▸ EXERCISE OBJECTIVE:
Leave out any pictures and transcribe all other data below exactly.

SOURCE MATERIAL Start Marker

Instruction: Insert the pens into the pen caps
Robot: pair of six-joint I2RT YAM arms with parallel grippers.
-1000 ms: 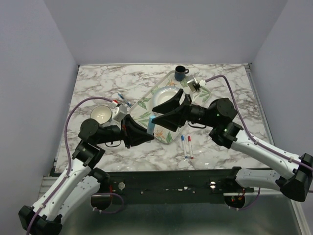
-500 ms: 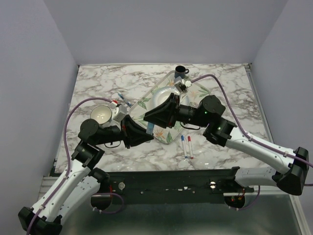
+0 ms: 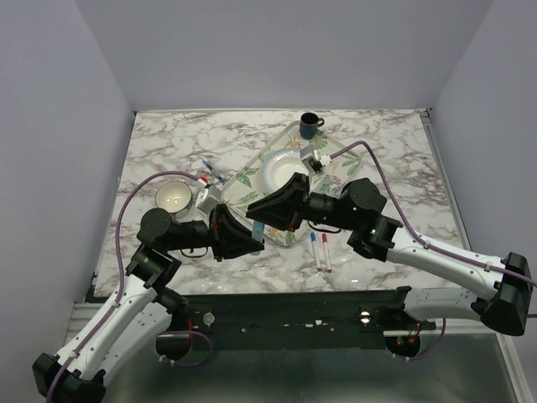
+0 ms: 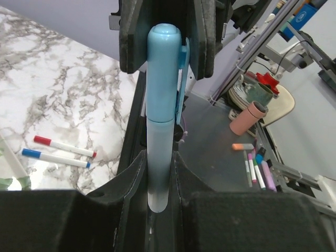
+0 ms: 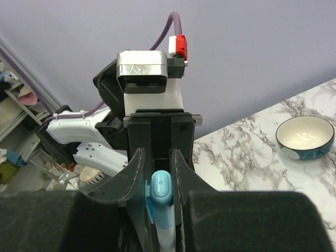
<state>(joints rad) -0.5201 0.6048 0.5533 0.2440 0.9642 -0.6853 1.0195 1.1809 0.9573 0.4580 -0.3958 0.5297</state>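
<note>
Robot lab: enclosed marble table, metal shelving.

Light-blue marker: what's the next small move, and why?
Probably open the right gripper and back it off. The light-blue cap looks seated on the marker barrel, no gap showing at the seam, and the left gripper is shut on the barrel, so the marker shouldn't drop.

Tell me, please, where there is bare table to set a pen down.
The table is bare between the tray and its right edge, and in the far-left corner beyond the bowl. The near centre is crowded: the left gripper and right gripper clamp the light-blue marker at the tray's near edge, two white markers beside.
</note>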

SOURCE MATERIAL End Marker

▸ COMPLETED EXERCISE:
Instruction: Insert the pens into the pen caps
Robot: pair of six-joint I2RT YAM arms with parallel grippers.
-1000 ms: 
-500 ms: 
+0 ms: 
+0 ms: 
+0 ms: 
<state>(joints rad) -0.5201 0.6048 0.5533 0.2440 0.9642 -0.6853 1.0195 1.1809 0.9573 0.4580 -0.3958 0.5297</state>
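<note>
Robot lab: enclosed marble table, metal shelving.

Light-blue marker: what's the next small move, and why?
Probably open the right gripper and back it off. The light-blue cap looks seated on the marker barrel, no gap showing at the seam, and the left gripper is shut on the barrel, so the marker shouldn't drop.

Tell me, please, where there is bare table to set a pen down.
The table is bare between the tray and its right edge, and in the far-left corner beyond the bowl. The near centre is crowded: the left gripper and right gripper clamp the light-blue marker at the tray's near edge, two white markers beside.
</note>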

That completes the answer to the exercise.